On Wed, 5 Aug 2009, Petr Rockai wrote:

> Ganesh Sittampalam <ganesh at earth.li> writes:

> > My most important question is about the dividing line between 
> > hashed-storage and darcs-hs. The biggest weakness of hashed-storage as 
> > a separate package is that it has functions that are specific to Darcs 
> > repositories. To my mind, it either needs to abandon this knowledge, 
> > perhaps by abstracting it over a typeclass that is meaningful in 
> > itself, or some or all of hashed-storage needs to move into the darcs 
> > tree proper. Otherwise, changes to some parts of darcs will continue 
> > to require lockstep changes to hashed-storage - which is ok when Petr 
> > is developing the two together intensively on his own, but not really 
> > when other people are involved or over a longer timeframe. One option 
> > would be to move it all into the darcs tree but distribute it as a 
> > separate cabal package with a more darcs-specific name.

> Well, I have done a bunch of work on separating the darcs-specific bits. 
> For now, they live in the library, because they are an important testing 
> resource. However, out of Storage.Hashed.Darcs, there are only a few 
> darcs-specific bits living in Storage.Hashed. It also seems that 
> abstracting the darcs-specific bits is workable.

> I however expect this to be useful outside of darcs proper as well. The 
> lock-step development is a problem, but I am not sure how much it can be 
> eliminated. Probably something for further discussion.

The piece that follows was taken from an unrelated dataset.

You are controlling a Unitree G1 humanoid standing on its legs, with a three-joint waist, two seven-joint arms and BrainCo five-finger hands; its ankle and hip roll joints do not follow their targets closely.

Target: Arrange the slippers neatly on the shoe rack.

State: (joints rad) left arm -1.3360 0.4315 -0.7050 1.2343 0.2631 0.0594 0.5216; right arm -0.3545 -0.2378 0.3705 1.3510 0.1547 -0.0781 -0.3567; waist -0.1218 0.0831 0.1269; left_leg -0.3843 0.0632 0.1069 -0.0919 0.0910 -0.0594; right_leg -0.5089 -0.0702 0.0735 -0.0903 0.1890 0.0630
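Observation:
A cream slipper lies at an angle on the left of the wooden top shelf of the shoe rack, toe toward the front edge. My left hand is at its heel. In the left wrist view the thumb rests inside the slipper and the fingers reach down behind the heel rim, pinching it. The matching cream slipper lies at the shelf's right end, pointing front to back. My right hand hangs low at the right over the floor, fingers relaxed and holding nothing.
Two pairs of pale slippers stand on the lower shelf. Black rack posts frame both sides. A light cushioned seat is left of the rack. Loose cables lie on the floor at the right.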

I guess the question is what the intended use cases for hashed-storage 
outside darcs are. I can see two possibilities:

(a) General hash-structured storage library. It feels like it should be
generally useful but the only concrete idea I can think of would be for 
reading git repos. In this situation hashed-storage really does belong as 
an independent library.

(b) A way of reading darcs repos (and perhaps writing them, for the
brave). This would be an important step towards a stable darcs API, and
clearly should be a separate cabal package, but if it's just that, I think
it should be called something darcs-specific (darcs-storage?) and live in
the darcs tree.

I'm not saying that either of these use cases have to exist prior to 
merging into mainline, just that it has to be understood (and documented) 
what the expectations are.

> > - In various places (e.g. deleting on windows, corrupt pending etc) a 
> > file gets renamed to a fixed different name, which could cause 
> > problems if it already exists. There should be some standard scheme to 
> > avoid collisions.

> The corrupt pending behaviour is lifted from pre-existing darcs code. 
> For deleting on windows, this indeed needs a better solution, but the 
> current one mostly works for what its worth: if the old file exists, it 
> is quite unlikely to be in use. I have asked elsewhere about disposing 
> of files on win32, the only problem with _darcs/trash is that 
> hashed-storage can't know about it.
> > - We need to sort out haskell_policy, the ratification of readFile all 
> > over the place is just silly. Replacing it with hlint as has been 
> > suggested sounds like a very good idea.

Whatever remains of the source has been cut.